Small business grants to be income tax-free under new legislation


Treasurer Josh Frydenberg. Source: AAP Image/Lukas Coch.

Small business grants designed to help businesses recover from the coronavirus economic crisis will not be subject to income tax under new legislation before the federal parliament.

The federal government introduced the legislation last week, following a budget night promise from Treasurer Josh Frydenberg to treat Victorian business support grants as non-assessable, non-exempt income for tax purposes.

The government said at the time the arrangement would be extended to grants offered by all states and territories on an application basis.

The Treasury Laws Amendment (2020 Measures No.5) Bill 2020 is now before the House of Representatives and, if passed by parliament, will apply to the 2020-2021 income year, as well as later income years.
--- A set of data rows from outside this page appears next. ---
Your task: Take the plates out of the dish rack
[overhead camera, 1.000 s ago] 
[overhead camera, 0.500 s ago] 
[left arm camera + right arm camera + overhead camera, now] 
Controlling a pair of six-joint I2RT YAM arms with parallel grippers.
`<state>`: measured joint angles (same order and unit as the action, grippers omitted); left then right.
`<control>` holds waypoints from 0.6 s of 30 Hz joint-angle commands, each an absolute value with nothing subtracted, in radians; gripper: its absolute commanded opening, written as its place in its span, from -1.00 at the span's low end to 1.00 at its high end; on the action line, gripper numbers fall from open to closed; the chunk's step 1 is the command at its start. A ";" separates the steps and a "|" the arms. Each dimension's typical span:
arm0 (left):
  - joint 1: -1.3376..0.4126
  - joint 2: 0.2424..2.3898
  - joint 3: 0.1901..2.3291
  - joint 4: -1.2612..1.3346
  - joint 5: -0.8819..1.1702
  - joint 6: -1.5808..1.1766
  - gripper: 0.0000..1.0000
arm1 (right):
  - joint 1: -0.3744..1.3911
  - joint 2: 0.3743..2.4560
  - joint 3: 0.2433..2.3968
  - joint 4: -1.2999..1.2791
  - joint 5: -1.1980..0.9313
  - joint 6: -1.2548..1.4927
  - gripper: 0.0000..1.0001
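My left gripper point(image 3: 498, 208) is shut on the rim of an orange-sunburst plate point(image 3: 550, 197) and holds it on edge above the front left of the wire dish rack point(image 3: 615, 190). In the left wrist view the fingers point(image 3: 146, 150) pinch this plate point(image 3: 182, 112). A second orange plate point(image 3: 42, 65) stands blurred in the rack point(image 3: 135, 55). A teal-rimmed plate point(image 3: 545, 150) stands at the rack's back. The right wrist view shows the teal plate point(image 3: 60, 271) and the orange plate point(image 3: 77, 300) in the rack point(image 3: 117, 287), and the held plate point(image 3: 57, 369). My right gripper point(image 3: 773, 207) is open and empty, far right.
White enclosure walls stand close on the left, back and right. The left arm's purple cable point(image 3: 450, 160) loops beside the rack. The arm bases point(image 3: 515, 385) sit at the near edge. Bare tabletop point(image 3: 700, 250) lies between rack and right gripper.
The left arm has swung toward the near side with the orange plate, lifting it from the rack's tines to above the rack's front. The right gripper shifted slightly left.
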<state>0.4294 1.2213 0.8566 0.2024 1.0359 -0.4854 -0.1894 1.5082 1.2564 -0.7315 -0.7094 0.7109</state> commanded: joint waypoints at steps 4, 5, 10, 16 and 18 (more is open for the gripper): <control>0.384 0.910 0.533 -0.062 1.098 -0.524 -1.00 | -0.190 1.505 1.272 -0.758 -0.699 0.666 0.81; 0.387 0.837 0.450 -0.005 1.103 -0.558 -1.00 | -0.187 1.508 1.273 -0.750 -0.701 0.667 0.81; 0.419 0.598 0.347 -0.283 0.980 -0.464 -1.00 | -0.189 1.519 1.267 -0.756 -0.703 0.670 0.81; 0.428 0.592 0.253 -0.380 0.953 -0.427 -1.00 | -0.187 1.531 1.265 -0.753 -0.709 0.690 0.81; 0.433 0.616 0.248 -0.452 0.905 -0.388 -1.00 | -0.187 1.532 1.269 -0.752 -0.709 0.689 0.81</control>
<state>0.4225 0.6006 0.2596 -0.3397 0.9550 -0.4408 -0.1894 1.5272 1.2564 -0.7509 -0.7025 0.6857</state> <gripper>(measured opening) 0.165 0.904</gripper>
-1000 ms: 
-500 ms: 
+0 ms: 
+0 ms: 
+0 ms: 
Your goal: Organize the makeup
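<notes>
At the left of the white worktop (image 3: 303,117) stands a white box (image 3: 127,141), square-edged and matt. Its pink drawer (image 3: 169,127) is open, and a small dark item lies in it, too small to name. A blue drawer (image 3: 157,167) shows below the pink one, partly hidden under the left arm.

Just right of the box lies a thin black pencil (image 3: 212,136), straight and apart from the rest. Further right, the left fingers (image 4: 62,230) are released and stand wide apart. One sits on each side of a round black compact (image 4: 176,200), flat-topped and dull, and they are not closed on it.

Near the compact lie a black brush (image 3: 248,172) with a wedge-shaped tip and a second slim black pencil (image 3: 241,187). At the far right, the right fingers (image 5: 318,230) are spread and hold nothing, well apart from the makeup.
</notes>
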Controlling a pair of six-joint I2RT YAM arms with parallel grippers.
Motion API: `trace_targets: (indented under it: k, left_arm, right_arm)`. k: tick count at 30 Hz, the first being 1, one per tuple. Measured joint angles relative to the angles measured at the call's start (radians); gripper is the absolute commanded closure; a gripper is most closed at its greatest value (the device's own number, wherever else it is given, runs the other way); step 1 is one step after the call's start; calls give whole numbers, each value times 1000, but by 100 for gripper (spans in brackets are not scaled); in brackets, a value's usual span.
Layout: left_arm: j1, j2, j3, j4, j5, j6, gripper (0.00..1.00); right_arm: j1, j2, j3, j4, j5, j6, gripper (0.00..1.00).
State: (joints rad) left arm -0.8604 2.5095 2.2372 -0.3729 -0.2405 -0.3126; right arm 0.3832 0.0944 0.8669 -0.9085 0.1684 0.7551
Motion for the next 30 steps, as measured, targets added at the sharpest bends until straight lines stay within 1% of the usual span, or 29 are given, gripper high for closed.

According to the bill’s explanatory memorandum, the tax concession will be available to businesses with less than $50 million in annual turnover.

The arrangements will be applied to grants announced on or after September 13, 2020, and payments made from the date until June 30, 2021.

Grant programs will need to be declared eligible by the minister in order for payments to be treated as non-assessable, non-exempt income, and this eligibility will be based on whether the program responds directly to the economic fallout from the COVID-19 pandemic.

To be eligible, grant programs must also be designed to support businesses that have had restrictions placed on their operations, including geographical-based public health orders, such as those used during the Victorian lockdowns.

“These eligibility requirements ensure that only payments made under grant programs that are directly concerned with managing the impacts of the coronavirus for affected businesses will obtain concessional tax treatment,” reads the memorandum.

The goal is to ensure the grant payments contribute to eligible businesses’ cashflow, according to the legislation.

“This is because, in addition to the payments not being subject to income tax (by being treated as non-assessable, non-exempt income), businesses will continue to be able to claim deductions for eligible expenses made with the grant payments,” it reads.